-- About this exercise --
Produce a perfect copy of the listing, matching each line.
═════ Given material
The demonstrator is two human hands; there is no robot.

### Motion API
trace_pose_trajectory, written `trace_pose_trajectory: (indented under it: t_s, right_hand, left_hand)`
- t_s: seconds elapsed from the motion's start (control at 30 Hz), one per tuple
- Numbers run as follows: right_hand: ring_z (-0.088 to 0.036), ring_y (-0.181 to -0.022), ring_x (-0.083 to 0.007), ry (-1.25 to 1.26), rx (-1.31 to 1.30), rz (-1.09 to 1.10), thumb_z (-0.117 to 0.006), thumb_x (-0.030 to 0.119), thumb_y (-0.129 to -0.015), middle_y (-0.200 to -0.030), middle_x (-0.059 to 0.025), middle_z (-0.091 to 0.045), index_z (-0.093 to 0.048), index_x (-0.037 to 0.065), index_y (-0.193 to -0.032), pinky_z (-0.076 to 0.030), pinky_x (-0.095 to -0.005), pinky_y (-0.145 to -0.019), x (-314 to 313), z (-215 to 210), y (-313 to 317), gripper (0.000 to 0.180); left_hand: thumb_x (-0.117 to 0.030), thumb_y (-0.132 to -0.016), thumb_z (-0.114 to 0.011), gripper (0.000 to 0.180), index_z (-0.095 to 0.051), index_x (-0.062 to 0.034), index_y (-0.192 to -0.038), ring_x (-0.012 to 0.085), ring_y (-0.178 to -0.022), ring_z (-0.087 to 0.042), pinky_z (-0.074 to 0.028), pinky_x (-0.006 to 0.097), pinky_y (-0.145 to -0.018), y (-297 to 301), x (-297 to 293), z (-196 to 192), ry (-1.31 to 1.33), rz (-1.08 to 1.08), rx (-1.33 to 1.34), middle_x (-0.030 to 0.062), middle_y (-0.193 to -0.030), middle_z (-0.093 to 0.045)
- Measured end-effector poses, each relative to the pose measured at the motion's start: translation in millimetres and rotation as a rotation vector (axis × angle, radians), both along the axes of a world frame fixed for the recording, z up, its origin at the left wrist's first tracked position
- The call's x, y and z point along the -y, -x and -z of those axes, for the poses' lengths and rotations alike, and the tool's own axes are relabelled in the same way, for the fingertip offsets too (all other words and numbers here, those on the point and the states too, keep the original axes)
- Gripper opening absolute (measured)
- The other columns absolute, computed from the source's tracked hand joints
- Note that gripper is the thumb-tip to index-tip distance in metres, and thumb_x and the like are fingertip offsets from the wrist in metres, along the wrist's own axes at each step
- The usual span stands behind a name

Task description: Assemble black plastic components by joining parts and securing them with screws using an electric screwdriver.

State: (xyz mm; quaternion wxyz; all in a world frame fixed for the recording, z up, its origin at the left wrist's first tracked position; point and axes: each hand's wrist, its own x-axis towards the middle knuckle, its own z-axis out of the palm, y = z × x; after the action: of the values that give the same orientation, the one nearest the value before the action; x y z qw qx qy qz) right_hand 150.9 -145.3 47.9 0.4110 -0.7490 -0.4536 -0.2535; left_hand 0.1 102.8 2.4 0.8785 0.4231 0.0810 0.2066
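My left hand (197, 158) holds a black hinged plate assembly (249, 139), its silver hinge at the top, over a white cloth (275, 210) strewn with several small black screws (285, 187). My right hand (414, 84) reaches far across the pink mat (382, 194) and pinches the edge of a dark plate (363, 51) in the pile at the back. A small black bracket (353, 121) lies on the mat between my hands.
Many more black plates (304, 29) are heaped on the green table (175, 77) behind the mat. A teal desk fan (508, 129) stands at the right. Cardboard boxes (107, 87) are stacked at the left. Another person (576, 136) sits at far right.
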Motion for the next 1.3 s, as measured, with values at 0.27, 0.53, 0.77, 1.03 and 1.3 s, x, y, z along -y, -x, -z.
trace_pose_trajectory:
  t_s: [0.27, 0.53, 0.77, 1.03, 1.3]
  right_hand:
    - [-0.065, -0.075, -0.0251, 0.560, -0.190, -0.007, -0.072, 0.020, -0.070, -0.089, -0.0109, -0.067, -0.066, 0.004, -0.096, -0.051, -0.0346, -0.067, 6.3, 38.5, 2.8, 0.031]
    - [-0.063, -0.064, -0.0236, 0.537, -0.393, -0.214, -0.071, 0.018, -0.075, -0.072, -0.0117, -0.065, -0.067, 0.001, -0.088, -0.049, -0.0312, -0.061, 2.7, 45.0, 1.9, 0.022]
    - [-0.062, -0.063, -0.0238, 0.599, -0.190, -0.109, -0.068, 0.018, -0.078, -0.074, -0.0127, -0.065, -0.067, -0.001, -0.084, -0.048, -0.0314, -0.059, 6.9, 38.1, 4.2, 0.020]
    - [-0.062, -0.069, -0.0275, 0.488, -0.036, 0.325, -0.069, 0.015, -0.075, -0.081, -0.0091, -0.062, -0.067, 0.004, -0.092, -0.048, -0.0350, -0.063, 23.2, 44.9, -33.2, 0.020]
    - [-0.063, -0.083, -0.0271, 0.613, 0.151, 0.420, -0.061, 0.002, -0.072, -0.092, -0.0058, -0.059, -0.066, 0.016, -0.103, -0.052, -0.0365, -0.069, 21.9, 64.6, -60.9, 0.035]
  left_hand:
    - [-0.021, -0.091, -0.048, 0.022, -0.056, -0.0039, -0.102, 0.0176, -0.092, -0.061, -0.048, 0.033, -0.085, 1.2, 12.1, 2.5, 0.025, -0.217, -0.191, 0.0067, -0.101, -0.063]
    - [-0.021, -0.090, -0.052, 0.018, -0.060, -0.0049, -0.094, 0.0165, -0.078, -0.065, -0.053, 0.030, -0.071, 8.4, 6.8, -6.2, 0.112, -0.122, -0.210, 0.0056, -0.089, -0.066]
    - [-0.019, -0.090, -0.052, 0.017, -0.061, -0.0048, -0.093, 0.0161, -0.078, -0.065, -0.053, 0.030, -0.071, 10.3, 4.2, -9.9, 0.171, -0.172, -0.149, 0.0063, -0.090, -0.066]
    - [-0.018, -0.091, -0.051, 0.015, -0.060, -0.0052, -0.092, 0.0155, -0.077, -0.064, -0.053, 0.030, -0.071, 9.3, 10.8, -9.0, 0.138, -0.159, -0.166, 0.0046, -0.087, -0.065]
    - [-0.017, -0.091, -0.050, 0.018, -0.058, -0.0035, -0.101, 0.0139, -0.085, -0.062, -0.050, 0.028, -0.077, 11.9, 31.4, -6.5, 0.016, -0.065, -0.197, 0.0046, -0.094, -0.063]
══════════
-- Solution to this exercise --
The demonstrator is two human hands; there is no robot.

### Motion API
trace_pose_trajectory, written `trace_pose_trajectory: (indented under it: t_s, right_hand, left_hand)`
- t_s: seconds elapsed from the motion's start (control at 30 Hz), one per tuple
- Numbers run as follows: right_hand: ring_z (-0.088 to 0.036), ring_y (-0.181 to -0.022), ring_x (-0.083 to 0.007), ry (-1.25 to 1.26), rx (-1.31 to 1.30), rz (-1.09 to 1.10), thumb_z (-0.117 to 0.006), thumb_x (-0.030 to 0.119), thumb_y (-0.129 to -0.015), middle_y (-0.200 to -0.030), middle_x (-0.059 to 0.025), middle_z (-0.091 to 0.045), index_z (-0.093 to 0.048), index_x (-0.037 to 0.065), index_y (-0.193 to -0.032), pinky_z (-0.076 to 0.030), pinky_x (-0.095 to -0.005), pinky_y (-0.145 to -0.019), x (-314 to 313), z (-215 to 210), y (-313 to 317), gripper (0.000 to 0.180); left_hand: thumb_x (-0.117 to 0.030), thumb_y (-0.132 to -0.016), thumb_z (-0.114 to 0.011), gripper (0.000 to 0.180), index_z (-0.095 to 0.051), index_x (-0.062 to 0.034), index_y (-0.192 to -0.038), ring_x (-0.012 to 0.085), ring_y (-0.178 to -0.022), ring_z (-0.087 to 0.042), pinky_z (-0.074 to 0.028), pinky_x (-0.006 to 0.097), pinky_y (-0.145 to -0.018), y (-297 to 301), x (-297 to 293), z (-196 to 192), ry (-1.31 to 1.33), rz (-1.08 to 1.08), rx (-1.33 to 1.34), middle_x (-0.030 to 0.062), middle_y (-0.193 to -0.030), middle_z (-0.093 to 0.045)
- Measured end-effector poses, each relative to the pose measured at the motion's start: translation in millimetres and rotation as a rotation vector (axis × angle, radians), both along the axes of a world frame fixed for the recording, z up, its origin at the left wrist's first tracked position
- The call's x, y and z point along the -y, -x and -z of those axes, for the poses' lengths and rotations alike, and the tool's own axes are relabelled in the same way, for the fingertip offsets too (all other words and numbers here, those on the point and the states too, keep the original axes)
- Gripper opening absolute (measured)
- The other columns absolute, computed from the source's tracked hand joints
- Note that gripper is the thumb-tip to index-tip distance in metres, and thumb_x and the like are fingertip offsets from the wrist in metres, along the wrist's own axes at each step
- The usual span stands behind a name

Task description: Assemble black plastic components by joining parts and securing them with screws using an electric screwdriver.

State: (xyz mm; quaternion wxyz; all in a world frame fixed for the recording, z up, its origin at the left wrist's first tracked position; point and axes: each hand's wrist, its own x-axis towards the middle knuckle, its own z-axis out of the palm, y = z × x; after the action: of the values that give the same orientation, the one nearest the value before the action; x y z qw qx qy qz) right_hand 150.9 -145.3 47.9 0.4110 -0.7490 -0.4536 -0.2535; left_hand 0.1 102.8 2.4 0.8785 0.4231 0.0810 0.2066
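My left hand (197, 158) holds a black hinged plate assembly (249, 139), its silver hinge at the top, over a white cloth (275, 210) strewn with several small black screws (285, 187). My right hand (414, 84) reaches far across the pink mat (382, 194) and pinches the edge of a dark plate (363, 51) in the pile at the back. A small black bracket (353, 121) lies on the mat between my hands.
Many more black plates (304, 29) are heaped on the green table (175, 77) behind the mat. A teal desk fan (508, 129) stands at the right. Cardboard boxes (107, 87) are stacked at the left. Another person (576, 136) sits at far right.
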Motion for the next 1.3 s, as measured, with values at 0.27, 0.53, 0.77, 1.03 and 1.3 s, x, y, z along -y, -x, -z.
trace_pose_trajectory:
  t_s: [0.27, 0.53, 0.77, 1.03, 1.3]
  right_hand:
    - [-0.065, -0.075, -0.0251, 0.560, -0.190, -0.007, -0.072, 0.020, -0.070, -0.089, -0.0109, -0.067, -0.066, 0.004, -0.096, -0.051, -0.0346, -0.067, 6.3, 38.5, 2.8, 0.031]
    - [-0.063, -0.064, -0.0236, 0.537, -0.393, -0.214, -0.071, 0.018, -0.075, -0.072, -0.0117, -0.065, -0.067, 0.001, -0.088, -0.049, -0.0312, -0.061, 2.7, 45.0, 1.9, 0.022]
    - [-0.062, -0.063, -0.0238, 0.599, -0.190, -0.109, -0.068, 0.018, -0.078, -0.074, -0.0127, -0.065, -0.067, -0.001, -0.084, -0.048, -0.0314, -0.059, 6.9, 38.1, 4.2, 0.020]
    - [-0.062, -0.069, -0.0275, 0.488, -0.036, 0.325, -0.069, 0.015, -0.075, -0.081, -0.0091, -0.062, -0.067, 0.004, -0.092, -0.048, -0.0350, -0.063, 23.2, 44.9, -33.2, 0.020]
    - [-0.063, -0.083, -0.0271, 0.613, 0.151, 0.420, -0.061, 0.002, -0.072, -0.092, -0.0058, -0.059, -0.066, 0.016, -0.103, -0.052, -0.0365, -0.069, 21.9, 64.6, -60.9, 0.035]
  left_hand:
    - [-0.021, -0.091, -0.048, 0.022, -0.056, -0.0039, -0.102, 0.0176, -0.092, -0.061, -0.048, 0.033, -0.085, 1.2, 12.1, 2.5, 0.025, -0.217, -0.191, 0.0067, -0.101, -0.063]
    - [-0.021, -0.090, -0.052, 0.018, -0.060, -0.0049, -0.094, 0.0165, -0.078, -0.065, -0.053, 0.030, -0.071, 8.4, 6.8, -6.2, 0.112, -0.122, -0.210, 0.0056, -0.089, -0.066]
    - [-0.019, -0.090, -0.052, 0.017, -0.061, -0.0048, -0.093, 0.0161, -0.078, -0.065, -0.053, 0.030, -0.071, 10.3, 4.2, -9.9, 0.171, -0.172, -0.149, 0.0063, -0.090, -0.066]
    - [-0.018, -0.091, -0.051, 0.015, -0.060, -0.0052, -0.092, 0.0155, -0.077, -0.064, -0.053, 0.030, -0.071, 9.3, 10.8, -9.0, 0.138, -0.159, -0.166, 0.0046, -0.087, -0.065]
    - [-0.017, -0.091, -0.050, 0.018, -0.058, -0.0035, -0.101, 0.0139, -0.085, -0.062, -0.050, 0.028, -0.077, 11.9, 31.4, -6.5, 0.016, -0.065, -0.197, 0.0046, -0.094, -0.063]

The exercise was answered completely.